To ensure compliance and quality, the individual steps run through can be documented via the camera installed in the smart glasses. This is an important safeguard for both the employee and the company concerned. The next level in an AR-based maintenance system might be a combination of smart glasses and a personal AI assistant. Thanks to the way the latter has been trained, it recognizes the machine as soon as it sees it and provides the right instructions – without the employee needing to spend a long time searching for them. It also displays any important safety instructions that have to be observed during operation and maintenance work. These then need to be manually confirmed by the employee.
Combined with real-time data via a machine’s IoT system, the AI system can also make sure that the next repair or maintenance steps are only displayed once the machine confirms that it has been turned off by the employee. In this connection, the employee, acting as a “connected worker”, can benefit directly from the real-time data supplied by the machines, whereby he/she also produces data in a similar fashion which, in turn, can also be made use of – for example, to find out which parts have been replaced and need to be reordered. This also minimizes the risks that may arise, for example, from having forgotten to activate a safety switch.

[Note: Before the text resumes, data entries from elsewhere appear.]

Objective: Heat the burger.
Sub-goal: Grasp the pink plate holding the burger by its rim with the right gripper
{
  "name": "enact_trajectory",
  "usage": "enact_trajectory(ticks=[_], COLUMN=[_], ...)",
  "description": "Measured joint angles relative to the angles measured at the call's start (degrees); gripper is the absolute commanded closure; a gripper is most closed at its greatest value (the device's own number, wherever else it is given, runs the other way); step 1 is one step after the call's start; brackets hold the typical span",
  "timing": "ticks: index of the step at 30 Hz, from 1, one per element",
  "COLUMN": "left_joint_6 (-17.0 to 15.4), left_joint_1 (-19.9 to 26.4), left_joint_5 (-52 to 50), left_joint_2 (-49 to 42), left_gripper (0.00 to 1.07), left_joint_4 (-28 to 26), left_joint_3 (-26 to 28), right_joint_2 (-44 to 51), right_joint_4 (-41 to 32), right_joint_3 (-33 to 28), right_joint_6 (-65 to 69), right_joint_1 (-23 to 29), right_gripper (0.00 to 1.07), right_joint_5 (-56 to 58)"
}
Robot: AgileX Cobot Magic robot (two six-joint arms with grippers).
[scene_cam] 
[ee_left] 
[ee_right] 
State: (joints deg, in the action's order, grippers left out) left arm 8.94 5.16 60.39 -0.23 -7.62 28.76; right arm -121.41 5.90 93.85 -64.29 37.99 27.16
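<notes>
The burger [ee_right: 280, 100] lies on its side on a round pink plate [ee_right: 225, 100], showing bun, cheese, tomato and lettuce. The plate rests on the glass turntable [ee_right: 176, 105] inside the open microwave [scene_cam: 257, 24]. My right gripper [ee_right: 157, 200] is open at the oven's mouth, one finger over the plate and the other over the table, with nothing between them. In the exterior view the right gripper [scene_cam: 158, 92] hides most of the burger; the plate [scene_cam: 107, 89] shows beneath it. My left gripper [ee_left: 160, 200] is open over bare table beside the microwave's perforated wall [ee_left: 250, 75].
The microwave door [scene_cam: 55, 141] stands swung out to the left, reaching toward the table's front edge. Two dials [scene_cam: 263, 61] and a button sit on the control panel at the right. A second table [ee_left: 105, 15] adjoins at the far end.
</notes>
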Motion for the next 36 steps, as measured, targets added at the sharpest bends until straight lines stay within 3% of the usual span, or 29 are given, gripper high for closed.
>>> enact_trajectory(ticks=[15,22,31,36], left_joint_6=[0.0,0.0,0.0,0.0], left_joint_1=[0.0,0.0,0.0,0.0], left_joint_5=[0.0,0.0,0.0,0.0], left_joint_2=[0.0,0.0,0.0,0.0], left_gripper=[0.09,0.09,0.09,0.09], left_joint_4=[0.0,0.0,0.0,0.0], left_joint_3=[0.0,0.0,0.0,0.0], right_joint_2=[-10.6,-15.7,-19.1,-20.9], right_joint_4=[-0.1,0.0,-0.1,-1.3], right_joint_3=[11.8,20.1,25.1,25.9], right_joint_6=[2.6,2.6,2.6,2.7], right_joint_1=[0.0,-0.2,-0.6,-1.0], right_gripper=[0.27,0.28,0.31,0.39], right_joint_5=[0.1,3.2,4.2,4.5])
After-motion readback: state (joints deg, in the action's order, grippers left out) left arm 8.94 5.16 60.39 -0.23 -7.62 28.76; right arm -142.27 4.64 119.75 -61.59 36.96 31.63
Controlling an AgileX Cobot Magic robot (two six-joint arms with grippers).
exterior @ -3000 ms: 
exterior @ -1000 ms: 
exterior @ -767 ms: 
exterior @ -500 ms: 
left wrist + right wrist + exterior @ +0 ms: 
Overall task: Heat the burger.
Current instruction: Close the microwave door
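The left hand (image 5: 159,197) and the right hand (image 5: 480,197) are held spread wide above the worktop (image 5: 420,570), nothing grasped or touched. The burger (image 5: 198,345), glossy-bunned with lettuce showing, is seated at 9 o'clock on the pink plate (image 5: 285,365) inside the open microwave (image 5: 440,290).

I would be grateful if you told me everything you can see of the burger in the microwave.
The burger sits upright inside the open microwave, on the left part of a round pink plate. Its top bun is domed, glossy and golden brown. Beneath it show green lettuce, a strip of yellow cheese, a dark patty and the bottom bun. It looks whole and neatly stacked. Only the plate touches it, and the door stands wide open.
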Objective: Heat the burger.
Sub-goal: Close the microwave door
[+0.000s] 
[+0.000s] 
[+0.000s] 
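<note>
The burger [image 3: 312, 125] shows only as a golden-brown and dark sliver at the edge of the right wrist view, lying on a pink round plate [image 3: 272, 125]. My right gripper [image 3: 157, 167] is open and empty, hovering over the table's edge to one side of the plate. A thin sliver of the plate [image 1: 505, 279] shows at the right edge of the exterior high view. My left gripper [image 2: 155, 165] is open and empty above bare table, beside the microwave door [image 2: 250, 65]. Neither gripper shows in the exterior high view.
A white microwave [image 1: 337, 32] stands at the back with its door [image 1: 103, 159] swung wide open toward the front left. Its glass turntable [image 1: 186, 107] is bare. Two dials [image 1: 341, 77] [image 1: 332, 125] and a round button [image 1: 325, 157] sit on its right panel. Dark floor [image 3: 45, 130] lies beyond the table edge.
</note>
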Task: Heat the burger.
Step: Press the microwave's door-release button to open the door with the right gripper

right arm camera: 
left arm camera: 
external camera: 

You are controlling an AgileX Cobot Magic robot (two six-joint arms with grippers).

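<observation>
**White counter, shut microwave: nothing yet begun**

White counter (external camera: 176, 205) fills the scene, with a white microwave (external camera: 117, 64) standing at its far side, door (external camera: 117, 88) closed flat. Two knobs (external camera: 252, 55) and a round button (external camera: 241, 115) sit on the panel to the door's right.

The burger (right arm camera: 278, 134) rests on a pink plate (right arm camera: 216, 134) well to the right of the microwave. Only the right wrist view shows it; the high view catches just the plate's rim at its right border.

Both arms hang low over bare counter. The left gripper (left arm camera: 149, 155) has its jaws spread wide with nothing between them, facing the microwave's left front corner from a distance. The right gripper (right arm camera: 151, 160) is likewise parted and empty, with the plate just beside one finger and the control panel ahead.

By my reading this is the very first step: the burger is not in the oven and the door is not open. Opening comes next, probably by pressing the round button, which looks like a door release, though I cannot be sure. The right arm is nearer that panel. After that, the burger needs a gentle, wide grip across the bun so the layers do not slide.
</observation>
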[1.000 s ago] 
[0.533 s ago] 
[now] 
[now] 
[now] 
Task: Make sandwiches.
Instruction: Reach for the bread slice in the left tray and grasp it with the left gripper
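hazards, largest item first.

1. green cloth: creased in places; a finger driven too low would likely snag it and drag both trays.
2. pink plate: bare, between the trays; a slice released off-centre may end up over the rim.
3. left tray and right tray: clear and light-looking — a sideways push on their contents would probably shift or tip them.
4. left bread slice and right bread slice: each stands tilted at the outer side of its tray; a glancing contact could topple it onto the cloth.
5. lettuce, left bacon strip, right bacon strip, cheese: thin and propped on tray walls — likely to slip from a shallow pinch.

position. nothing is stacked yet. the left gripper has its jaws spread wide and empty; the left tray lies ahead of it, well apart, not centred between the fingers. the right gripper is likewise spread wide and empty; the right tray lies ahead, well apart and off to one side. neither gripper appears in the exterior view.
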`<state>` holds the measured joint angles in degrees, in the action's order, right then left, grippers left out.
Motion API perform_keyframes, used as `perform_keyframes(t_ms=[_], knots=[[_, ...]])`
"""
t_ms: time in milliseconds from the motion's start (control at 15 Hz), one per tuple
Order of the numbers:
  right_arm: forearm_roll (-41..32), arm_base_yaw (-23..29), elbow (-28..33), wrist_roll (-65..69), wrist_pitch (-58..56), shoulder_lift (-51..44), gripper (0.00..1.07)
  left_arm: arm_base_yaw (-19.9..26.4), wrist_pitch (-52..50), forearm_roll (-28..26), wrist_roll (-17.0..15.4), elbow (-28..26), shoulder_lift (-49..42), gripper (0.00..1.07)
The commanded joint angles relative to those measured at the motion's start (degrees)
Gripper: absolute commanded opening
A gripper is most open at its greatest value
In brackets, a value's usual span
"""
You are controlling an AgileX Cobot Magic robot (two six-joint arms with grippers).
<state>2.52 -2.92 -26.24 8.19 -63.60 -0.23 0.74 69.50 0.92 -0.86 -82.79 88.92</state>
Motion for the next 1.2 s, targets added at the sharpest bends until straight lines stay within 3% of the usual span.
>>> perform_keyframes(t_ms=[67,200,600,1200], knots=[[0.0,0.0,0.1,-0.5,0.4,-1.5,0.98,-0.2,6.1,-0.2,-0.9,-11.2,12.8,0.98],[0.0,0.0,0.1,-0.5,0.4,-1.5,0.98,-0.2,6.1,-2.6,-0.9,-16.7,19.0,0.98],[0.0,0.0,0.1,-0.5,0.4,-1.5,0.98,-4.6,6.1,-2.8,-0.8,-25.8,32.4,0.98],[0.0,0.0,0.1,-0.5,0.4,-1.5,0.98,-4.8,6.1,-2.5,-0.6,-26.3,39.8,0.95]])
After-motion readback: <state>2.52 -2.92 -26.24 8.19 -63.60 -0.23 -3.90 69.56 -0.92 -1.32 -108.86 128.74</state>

AI is also useful during the actual repair work. For example, it assists the employee by indicating the correct tool to use. Although this in itself is “smart”, the system can also check and record, for example, that not only has a screw been tightened using the correct tool, but that this was also done using the required number of rotations and an appropriate amount of pressure. This makes it possible to improve your quality management system even further.
To sum up: Now that machines and systems are becoming increasingly intelligent and more closely networked, companies must ensure that the technical options for carrying out repair and maintenance work quickly keep pace with this development. After all, there is no point having the most modern production line if it is at a standstill for a longer period of time due to a defect which is taking too long to diagnose and repair. Digitization offers the tools to avoid this in the shape of AI, AR and IoT. At the same time, it also serves the purpose of carrying out remote maintenance in an increasingly globalized network. Now it is up to the companies to take advantage of these opportunities.
*Gartner Inc., Research and Advisory Company
Aditya Adavi, Director Product Management IoT at TeamViewer AG.